Beijing announced on Tuesday that Turnbull will visit China on Thursday and Friday and attend the annual China-Australia prime ministers' meeting.
He is leading Australia's largest-ever trade mission to China. Representatives of the 1,000 companies will attend Australia Week in China events beginning on Monday in 12 cities.
According to the Australian Associated Press, Turnbull will be warmly welcomed with talks and banquets with both President Xi Jinping and Premier Li Keqiang. It is his first visit to China since taking office in September.
The visit comes right after Turnbull called China's military deployments in the South China Sea "counterproductive".
Beijing has said the United States is militarizing the region with frequent patrols and that China has every right to construction in its own territory.
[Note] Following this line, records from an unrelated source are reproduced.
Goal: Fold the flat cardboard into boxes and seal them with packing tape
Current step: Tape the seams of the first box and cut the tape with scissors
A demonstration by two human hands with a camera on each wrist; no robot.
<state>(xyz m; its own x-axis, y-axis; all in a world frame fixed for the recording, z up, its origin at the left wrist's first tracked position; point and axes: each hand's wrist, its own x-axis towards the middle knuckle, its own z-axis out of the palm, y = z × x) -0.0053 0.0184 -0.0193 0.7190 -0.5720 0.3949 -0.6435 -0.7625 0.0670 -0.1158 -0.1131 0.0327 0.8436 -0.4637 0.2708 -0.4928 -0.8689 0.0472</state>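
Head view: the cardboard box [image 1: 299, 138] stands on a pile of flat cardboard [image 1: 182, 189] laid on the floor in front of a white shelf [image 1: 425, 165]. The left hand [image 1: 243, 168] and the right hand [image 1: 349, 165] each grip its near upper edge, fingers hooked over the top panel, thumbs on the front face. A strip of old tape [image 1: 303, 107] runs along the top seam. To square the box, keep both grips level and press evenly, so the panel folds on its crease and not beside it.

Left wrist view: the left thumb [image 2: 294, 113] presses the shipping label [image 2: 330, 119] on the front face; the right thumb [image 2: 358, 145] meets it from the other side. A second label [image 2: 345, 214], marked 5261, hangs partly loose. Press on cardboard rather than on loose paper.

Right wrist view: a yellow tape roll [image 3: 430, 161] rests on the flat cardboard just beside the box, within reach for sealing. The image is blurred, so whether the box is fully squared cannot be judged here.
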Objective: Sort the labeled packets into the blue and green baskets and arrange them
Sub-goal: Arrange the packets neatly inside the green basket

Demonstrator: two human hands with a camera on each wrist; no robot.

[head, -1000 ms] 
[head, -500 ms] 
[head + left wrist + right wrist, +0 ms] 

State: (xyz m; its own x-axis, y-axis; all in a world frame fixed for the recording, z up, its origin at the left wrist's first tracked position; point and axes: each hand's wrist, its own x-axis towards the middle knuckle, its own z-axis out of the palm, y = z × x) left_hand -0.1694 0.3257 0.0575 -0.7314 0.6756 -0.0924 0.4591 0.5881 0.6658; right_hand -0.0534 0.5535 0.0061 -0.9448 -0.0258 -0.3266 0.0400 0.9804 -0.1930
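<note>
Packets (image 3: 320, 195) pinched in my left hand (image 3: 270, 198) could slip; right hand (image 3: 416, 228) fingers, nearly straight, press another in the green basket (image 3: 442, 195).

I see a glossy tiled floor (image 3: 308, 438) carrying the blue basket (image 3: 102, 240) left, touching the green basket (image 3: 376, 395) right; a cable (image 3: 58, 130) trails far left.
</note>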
Earlier this month, Australia for the first time joined a US-Philippines joint drill in the South China Sea, an exercise seen as apparently targeting China.
Turnbull did not say whether the South China Sea issue would be raised in Beijing, when he was asked about it in Perth on Wednesday.
Han Feng, deputy head of the National Institute of International Strategy of the Chinese Academy of Social Sciences, said the 1,000-company delegation reflects the high expectations Australia pins on economic cooperation with China.
Han said that although Australia is under pressure from the US on the South China Sea issue, he was sure that Australia knows its economic interests with China should come first.
"It will be a test of Australian leaders' political wisdom," Han added.
Zhang Yuyan, head of the Institute of World Economics and Politics of the CASS, said Australia's tendency to intervene on the South China Sea issue will "more or less" impact its economic cooperation with China, as "it is about China's core interests".
"It will cast a shadow on the promising cooperation if such a tendency keeps developing," Zhang said. "Canberra has to view the situation comprehensively."
The visit comes four months after the China-Australia Free Trade Agreement took effect.
Under the agreement, more than 86 percent of Australian exports can enter China duty-free, rising to 94 percent in 2019 and 96 percent in 2029.